- **WORK INSTRUCTION**
Return the listing that follows, word for word.

::::::

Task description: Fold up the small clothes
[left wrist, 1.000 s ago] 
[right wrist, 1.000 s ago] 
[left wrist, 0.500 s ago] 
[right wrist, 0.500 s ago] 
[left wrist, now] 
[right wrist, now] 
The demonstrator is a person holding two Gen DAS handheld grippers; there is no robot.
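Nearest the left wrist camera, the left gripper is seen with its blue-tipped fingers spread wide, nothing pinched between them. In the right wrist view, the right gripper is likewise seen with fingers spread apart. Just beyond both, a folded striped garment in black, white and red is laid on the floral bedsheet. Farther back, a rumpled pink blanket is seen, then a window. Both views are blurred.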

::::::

- **RESPONSE AREA**
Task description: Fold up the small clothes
[left wrist, 1.000 s ago] 
[right wrist, 1.000 s ago] 
[left wrist, 0.500 s ago] 
[right wrist, 0.500 s ago] 
[left wrist, now] 
[right wrist, now] 
The demonstrator is a person holding two Gen DAS handheld grippers; there is no robot.
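Nearest the left wrist camera, the left gripper is seen with its blue-tipped fingers spread wide, nothing pinched between them. In the right wrist view, the right gripper is likewise seen with fingers spread apart. Just beyond both, a folded striped garment in black, white and red is laid on the floral bedsheet. Farther back, a rumpled pink blanket is seen, then a window. Both views are blurred.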

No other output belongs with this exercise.